On-field brutality at the high school level is especially disturbing. As the New Year unfolded, the story of hockey player Neal Goss was widely revisited in the Chicago press and is a story that deserves national attention. Goss was only 15 years old when he was paralyzed while playing ice hockey for a nationally recognized high school in Winnetka, Illinois. But his fate was no accident, and that begs a dangerous issue. As the game ended, a player from the opposing team skated the length of the ice and viciously checked Goss from behind, blind-siding him into the boards three to five seconds after the final buzzer. Goss was paralyzed, the aggressor was not injured. This was in 1999, but Goss forged ahead and, even though in a wheelchair and in need of almost constant attention, he managed to leave home to attend and eventually graduate college—a Herculean accomplishment.

The aggressor was charged with aggravated battery, one of very few sports related prosecutions nationally, and he pleaded “no contest” to a lesser misdemeanor, receiving probation. Take away four seconds, however, and the player may not have been charged at all. The case narrowly survived because the attack happened a few seconds after the game and therefore was not preempted by a sports immunity afforded by courts in most states.
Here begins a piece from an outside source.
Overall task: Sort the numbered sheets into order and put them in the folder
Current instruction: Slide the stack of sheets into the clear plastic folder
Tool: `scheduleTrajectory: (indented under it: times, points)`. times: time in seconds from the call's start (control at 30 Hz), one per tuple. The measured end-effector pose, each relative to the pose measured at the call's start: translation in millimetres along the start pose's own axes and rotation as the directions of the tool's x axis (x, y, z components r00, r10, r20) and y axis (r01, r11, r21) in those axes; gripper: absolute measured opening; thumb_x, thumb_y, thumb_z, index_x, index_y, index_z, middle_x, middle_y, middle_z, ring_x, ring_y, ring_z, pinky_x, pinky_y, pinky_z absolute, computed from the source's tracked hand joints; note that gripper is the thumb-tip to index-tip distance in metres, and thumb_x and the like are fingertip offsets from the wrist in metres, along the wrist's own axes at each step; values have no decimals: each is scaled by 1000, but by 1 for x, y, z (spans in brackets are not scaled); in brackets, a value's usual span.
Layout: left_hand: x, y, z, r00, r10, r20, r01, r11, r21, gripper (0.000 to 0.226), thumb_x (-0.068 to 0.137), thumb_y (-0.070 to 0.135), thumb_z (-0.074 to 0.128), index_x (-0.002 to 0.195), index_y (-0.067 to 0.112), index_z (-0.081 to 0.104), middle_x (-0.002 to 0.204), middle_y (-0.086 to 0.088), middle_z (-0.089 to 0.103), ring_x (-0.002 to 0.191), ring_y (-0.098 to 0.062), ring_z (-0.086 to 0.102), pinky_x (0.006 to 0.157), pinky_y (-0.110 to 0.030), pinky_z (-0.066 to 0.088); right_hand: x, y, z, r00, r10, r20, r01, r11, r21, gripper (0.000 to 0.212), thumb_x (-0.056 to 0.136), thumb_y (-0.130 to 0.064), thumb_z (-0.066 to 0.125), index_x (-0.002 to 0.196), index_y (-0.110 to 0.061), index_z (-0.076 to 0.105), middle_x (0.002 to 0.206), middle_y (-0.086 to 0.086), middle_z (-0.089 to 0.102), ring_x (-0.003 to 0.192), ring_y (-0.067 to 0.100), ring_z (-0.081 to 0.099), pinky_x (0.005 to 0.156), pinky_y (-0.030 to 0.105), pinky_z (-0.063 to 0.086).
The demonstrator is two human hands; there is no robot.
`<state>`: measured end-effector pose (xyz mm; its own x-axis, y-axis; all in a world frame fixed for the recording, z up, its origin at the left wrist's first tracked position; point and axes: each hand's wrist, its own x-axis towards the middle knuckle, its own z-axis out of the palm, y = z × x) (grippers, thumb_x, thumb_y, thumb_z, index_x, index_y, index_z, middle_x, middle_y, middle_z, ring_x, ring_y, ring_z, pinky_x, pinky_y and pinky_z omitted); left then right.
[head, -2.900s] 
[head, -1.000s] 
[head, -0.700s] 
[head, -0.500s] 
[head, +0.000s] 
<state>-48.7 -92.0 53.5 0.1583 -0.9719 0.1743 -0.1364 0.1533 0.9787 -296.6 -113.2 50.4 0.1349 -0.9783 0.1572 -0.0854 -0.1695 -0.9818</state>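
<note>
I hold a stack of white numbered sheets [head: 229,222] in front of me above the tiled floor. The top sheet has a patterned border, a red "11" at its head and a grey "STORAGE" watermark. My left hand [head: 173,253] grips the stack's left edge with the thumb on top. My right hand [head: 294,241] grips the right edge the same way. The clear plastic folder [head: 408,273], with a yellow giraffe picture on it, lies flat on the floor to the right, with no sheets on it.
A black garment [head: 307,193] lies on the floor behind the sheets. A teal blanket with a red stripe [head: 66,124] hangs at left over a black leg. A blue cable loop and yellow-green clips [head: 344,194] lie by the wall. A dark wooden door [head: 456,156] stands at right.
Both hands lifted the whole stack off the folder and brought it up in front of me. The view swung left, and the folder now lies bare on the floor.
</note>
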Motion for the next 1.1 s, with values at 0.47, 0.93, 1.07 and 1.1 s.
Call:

As a society we have given athletes free reign to maim, paralyze, even kill each other—just so long as it occurs on the field of play. But why? Why turn a blind eye when such free passes are not only dangerous, but wholly unnecessary?

On October 1, 2006, Tennessee Titans’ defensive tackle Albert Haynesworth scraped 30-stitches worth of skin from the face of defenseless Cowboys’ player Andre Gurode. That act could have been emulated just four weeks later by NCAA players from Miami and Florida International who sparked an on-field melee that resulted in 31 player suspensions.

Athletes do assume the risk of injury, but they do not consent to blind side brutality or aggravated battery. Thanks to video technology, sorting out the on-field truth is usually not a problem, so the law needs to keep step.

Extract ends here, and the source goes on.